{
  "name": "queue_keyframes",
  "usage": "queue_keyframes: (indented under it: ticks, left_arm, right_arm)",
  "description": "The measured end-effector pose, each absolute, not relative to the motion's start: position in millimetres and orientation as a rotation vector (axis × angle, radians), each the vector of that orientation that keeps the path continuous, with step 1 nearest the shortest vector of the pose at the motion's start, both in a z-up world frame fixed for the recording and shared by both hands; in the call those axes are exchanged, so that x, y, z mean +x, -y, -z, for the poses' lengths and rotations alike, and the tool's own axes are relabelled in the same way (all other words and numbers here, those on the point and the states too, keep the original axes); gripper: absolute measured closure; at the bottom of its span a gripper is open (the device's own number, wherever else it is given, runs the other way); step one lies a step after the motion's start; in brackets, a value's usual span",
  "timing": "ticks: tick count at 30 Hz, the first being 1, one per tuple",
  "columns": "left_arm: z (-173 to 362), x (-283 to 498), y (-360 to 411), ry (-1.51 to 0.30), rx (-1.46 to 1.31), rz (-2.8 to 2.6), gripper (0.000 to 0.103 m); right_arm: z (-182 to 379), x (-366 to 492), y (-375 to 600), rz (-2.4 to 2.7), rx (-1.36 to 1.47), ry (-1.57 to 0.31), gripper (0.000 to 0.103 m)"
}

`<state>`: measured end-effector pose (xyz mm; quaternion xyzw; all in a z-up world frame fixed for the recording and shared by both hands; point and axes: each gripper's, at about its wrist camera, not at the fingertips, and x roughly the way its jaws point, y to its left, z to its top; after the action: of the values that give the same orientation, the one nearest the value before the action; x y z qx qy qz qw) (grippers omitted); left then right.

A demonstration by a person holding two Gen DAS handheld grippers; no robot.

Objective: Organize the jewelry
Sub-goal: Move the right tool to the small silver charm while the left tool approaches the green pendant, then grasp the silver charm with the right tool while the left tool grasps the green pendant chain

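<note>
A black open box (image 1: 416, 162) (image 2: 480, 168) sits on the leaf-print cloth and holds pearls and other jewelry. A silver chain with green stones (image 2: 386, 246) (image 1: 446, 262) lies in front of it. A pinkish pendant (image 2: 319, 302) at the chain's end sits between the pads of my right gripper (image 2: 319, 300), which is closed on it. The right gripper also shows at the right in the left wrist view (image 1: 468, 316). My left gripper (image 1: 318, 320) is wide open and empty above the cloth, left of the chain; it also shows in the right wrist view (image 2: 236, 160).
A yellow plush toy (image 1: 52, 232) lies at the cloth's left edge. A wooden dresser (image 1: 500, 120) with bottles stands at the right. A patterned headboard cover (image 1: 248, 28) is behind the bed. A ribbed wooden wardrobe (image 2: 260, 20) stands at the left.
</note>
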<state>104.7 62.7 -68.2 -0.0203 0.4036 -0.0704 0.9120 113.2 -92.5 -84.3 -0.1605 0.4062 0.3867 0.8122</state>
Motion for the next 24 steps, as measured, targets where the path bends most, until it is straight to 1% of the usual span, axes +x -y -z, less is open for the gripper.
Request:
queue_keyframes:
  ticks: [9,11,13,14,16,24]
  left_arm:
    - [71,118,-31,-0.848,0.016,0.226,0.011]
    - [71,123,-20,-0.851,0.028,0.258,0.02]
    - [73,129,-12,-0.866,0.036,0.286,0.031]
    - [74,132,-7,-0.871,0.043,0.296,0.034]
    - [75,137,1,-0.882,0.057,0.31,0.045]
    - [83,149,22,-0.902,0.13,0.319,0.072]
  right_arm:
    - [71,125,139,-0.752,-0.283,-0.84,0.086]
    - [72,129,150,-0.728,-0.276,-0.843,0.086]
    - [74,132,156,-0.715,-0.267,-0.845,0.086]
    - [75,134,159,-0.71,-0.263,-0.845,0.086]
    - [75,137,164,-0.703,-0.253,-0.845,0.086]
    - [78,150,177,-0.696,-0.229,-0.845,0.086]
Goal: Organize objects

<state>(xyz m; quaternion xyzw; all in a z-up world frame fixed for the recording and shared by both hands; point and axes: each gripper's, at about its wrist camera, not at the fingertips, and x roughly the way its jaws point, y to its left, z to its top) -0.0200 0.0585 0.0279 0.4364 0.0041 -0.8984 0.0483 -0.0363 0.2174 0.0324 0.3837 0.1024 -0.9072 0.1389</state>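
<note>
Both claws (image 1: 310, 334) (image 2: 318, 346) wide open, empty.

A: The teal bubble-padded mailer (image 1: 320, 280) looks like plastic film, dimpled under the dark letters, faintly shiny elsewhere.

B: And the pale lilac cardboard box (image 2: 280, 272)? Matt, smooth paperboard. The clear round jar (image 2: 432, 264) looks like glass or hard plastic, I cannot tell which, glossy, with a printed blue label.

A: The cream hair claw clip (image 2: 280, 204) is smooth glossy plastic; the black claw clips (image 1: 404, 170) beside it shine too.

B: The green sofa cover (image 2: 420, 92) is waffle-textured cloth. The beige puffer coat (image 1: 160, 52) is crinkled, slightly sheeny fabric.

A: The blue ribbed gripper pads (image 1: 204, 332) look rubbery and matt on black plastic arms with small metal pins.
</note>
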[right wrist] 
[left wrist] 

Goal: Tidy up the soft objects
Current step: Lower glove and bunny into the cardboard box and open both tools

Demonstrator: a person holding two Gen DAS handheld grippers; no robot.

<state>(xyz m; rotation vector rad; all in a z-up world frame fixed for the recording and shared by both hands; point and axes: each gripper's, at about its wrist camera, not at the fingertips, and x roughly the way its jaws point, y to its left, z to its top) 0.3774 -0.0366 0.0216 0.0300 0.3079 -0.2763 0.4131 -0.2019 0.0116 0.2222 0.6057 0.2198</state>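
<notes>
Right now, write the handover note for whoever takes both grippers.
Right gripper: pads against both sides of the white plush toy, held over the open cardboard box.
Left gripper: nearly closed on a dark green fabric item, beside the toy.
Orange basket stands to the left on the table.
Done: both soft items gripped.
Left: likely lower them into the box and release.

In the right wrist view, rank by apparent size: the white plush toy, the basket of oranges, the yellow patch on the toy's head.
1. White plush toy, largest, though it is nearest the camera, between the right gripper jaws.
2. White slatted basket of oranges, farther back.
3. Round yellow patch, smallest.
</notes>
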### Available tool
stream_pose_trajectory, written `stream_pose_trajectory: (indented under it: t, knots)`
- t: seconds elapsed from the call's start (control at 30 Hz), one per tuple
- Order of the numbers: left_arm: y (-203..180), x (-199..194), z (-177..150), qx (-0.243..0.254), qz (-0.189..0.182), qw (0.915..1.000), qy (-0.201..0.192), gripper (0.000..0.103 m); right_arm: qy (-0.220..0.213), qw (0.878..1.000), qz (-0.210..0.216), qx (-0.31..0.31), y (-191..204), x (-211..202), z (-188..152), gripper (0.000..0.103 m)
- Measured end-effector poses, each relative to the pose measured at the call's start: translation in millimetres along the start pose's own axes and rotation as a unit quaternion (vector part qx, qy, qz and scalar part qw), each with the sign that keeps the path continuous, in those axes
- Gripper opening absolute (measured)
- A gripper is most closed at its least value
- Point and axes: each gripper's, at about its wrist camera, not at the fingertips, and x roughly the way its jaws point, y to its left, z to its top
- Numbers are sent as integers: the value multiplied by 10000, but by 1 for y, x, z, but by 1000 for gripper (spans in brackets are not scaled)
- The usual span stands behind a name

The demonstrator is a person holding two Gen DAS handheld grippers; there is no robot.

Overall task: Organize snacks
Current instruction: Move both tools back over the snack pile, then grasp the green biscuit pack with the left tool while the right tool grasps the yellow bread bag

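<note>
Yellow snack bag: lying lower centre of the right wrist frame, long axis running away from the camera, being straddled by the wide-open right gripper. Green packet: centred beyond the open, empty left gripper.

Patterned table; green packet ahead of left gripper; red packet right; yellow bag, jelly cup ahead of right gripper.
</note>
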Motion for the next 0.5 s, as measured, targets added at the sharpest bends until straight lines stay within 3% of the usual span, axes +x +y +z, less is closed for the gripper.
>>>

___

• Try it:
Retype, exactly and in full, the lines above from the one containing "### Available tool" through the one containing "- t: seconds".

• Solution to the problem:
### Available tool
stream_pose_trajectory, written `stream_pose_trajectory: (indented under it: t, knots)`
- t: seconds elapsed from the call's start (control at 30 Hz), one per tuple

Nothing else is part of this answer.